▶ **EXERCISE OBJECTIVE**: Go to the line with "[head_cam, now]" in the entries below and write out every line from there through the line with "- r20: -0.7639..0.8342", exactly and without pictures.

▶ **DATASET CONTENT**:
☆ ☆ ☆ ☆

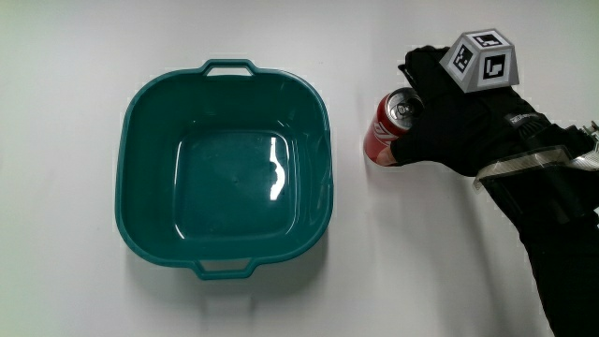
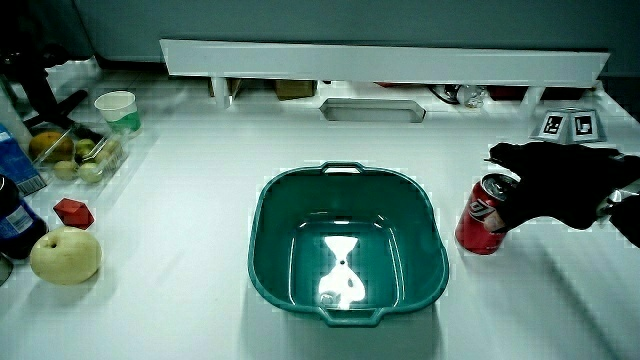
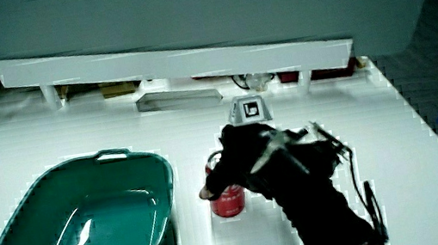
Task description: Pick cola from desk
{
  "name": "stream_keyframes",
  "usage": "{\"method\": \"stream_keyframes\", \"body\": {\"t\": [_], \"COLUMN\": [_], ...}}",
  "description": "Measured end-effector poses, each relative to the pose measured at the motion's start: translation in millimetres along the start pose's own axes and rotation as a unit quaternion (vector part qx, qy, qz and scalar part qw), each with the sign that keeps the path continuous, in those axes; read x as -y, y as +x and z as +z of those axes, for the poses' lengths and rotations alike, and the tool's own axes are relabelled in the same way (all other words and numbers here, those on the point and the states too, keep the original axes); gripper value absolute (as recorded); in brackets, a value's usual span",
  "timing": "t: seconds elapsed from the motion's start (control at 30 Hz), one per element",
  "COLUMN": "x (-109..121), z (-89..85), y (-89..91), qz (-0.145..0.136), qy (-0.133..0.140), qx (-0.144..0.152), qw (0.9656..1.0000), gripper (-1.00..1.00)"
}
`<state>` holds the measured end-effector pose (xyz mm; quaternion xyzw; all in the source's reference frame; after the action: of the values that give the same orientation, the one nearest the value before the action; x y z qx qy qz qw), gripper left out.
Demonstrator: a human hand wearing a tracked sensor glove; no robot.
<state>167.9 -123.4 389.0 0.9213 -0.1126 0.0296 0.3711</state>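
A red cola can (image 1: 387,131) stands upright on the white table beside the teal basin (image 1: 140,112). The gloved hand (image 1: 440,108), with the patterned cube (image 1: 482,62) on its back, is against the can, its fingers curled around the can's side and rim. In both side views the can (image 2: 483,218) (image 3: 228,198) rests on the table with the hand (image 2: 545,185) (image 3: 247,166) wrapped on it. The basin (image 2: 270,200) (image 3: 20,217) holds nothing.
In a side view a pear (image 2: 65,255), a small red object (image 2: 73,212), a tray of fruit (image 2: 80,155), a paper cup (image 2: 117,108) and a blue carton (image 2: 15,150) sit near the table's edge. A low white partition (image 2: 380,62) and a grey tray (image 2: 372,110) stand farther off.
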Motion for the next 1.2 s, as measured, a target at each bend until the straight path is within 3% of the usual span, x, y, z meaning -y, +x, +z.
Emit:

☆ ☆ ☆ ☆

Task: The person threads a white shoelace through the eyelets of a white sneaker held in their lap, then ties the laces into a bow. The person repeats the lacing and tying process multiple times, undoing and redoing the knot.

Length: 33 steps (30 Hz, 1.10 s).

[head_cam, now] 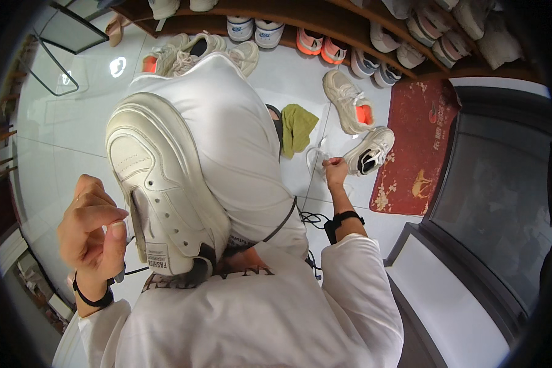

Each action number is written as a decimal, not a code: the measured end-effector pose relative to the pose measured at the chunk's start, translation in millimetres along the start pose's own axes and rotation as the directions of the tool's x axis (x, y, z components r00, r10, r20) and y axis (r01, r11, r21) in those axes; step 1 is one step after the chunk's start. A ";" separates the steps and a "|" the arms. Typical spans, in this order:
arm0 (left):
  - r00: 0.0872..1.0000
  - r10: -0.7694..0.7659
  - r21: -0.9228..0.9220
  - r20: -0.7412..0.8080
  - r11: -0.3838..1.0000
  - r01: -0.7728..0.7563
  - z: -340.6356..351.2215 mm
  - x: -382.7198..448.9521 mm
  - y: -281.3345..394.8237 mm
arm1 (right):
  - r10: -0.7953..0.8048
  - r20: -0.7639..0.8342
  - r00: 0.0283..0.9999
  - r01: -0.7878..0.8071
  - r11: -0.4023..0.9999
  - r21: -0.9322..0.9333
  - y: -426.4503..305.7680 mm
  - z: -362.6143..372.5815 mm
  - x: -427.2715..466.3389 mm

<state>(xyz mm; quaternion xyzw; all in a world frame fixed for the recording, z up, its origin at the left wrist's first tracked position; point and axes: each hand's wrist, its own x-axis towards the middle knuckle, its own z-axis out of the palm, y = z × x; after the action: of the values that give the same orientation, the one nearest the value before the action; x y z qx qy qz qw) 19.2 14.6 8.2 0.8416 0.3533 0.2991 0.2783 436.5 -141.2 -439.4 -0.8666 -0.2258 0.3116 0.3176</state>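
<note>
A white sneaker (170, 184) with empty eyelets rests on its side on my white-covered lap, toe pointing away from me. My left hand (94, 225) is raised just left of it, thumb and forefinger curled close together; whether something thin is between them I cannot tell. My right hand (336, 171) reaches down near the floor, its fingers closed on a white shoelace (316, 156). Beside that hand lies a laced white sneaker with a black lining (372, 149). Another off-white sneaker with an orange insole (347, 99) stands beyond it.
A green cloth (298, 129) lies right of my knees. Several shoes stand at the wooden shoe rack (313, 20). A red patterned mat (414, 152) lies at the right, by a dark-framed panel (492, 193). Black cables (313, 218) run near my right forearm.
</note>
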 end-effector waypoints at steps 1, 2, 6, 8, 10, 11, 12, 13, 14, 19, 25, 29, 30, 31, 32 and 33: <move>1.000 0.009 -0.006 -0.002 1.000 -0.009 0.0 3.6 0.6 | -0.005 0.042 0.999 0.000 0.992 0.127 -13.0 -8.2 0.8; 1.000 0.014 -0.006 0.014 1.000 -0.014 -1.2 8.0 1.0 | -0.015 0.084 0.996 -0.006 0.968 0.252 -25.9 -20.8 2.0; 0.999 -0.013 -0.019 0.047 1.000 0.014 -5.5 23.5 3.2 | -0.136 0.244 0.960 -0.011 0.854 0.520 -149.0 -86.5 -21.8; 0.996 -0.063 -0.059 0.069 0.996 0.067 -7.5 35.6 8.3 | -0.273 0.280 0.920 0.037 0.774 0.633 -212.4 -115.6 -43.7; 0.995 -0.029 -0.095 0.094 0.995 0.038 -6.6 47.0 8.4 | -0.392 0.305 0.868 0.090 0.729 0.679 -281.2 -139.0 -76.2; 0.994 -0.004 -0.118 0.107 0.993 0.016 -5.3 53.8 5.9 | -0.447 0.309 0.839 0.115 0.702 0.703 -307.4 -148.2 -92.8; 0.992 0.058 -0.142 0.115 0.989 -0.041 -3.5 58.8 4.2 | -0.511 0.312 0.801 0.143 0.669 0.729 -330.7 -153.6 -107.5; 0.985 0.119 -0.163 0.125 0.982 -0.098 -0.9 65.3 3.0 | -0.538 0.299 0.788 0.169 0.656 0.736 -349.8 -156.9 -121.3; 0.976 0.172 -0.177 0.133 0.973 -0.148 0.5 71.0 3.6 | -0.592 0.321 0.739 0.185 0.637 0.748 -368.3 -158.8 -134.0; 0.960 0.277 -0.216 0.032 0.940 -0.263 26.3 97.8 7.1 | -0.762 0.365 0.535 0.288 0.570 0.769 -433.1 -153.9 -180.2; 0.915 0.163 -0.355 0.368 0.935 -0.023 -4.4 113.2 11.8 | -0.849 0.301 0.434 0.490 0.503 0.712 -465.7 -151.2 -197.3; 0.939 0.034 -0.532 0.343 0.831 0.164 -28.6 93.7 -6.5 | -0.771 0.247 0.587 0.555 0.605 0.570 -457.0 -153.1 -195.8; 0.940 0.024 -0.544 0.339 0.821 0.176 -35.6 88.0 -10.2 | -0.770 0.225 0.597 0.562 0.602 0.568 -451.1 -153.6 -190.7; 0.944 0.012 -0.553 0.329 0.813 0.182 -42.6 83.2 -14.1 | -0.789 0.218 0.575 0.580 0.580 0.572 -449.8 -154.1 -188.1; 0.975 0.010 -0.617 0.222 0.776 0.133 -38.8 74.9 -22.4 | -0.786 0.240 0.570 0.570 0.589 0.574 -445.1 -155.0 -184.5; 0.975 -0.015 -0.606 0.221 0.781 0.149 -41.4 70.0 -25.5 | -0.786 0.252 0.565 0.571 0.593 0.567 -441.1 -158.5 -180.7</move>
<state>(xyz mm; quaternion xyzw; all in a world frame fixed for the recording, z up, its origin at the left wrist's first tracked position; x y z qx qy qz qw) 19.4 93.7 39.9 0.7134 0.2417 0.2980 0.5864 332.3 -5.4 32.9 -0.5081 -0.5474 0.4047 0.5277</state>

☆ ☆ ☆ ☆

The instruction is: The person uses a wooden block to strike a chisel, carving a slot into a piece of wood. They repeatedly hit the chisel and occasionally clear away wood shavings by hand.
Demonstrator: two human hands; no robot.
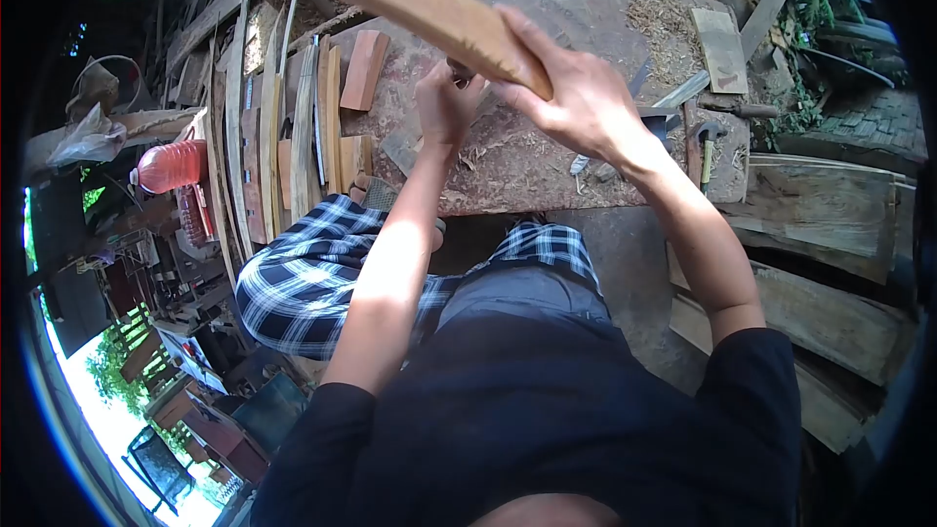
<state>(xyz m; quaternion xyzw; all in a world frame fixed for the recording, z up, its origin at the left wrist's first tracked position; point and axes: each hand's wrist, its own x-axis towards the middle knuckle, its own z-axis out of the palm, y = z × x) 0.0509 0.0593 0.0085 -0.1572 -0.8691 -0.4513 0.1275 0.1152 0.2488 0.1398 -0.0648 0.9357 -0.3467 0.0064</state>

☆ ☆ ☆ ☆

▶ **TASK RESULT**:
[head_cam, now] 

Each action number is written as a decimal, not a code: the measured end-effector pose relative to the pose measured at the chunk's start, translation in millimetres along the start pose's own axes and rotation as the directions of the tool's x axis (x, y, z components r00, r10, r20) and y axis (r01, r11, r21) in those axes; step 1 is one step after the chunk's start. A ";" separates the steps and a "|" the arms. Typical spans, in this order:
arm0 (left):
  - r00: 0.0872..1.0000
  - r10: -0.7694..0.7659
  - r21: -0.9228..0.9220
  - r20: -0.7412..0.8080
  - r11: -0.3838..1.0000
  - r01: -0.7728..0.7563
  - z: -340.6356..351.2215 mm
  - x: -382.7198..448.9521 mm
  - y: -281.3345..394.8237 mm
arm1 (right):
  - r10: -0.7953..0.8048
  - r20: -0.7639..0.8342

That wraps up the exercise.